WORK INSTRUCTIONS
Whenever a line in this data holds the word "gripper", report that line in full.

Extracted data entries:
<<<<

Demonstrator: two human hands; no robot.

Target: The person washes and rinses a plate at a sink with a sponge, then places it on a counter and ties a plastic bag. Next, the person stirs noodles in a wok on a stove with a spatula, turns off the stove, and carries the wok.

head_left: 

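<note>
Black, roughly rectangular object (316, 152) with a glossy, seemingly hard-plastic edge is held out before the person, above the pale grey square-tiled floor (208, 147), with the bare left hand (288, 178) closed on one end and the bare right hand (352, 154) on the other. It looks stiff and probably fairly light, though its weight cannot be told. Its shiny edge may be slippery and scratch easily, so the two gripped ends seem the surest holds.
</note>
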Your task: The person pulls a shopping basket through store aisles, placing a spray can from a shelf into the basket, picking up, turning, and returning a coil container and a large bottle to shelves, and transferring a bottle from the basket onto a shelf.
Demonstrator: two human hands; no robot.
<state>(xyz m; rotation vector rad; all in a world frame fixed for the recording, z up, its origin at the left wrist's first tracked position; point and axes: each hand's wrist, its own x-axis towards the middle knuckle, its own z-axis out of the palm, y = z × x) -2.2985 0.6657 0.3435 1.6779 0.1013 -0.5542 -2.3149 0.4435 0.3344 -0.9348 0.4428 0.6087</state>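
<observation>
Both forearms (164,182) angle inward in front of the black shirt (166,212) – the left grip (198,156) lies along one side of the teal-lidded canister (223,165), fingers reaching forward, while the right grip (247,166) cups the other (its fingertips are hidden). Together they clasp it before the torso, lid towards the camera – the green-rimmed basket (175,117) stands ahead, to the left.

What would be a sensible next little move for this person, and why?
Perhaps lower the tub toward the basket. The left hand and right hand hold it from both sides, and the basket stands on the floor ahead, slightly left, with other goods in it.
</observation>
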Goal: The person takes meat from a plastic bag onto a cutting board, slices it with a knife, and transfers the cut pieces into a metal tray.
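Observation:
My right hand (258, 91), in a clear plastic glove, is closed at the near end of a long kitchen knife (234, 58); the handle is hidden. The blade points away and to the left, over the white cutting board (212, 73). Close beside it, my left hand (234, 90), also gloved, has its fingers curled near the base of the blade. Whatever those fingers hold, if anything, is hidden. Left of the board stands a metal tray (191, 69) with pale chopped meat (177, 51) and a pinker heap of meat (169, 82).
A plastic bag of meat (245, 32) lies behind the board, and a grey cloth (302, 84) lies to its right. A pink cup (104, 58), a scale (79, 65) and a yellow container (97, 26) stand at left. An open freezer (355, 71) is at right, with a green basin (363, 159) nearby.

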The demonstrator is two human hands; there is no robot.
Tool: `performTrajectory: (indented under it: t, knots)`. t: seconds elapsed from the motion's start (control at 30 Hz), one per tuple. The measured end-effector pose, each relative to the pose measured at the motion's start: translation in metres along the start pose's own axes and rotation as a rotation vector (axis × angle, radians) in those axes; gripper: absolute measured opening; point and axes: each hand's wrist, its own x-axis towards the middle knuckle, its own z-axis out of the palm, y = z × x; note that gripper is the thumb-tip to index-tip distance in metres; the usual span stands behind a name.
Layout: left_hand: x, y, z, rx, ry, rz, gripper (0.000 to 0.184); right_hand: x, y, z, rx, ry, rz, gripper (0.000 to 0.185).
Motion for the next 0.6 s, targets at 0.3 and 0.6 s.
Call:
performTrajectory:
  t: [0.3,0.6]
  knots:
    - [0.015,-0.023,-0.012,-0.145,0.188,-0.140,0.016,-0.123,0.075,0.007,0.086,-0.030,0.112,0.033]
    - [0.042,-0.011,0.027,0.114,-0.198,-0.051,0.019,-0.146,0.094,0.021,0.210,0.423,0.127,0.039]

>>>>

RESPONSE TO THIS TASK
Tool: `performTrajectory: (indented under it: t, knots)`. t: seconds elapsed from the motion's start (control at 30 Hz), one per tuple. The measured end-effector pose, each relative to the pose measured at the motion's start: translation in metres along the start pose's own axes and rotation as a rotation vector (axis × angle, radians) in those axes; gripper: absolute measured opening; point and axes: each hand's wrist, its own x-axis towards the middle knuckle, its own z-axis out of the palm, y = z × x; note that gripper is the thumb-tip to index-tip distance in metres; the usual span stands behind a name.
Layout: left_hand: x, y, z, rx, ry, rz, gripper (0.000 to 0.184); right_hand: x, y, z, rx, ry, rz, gripper (0.000 to 0.185).

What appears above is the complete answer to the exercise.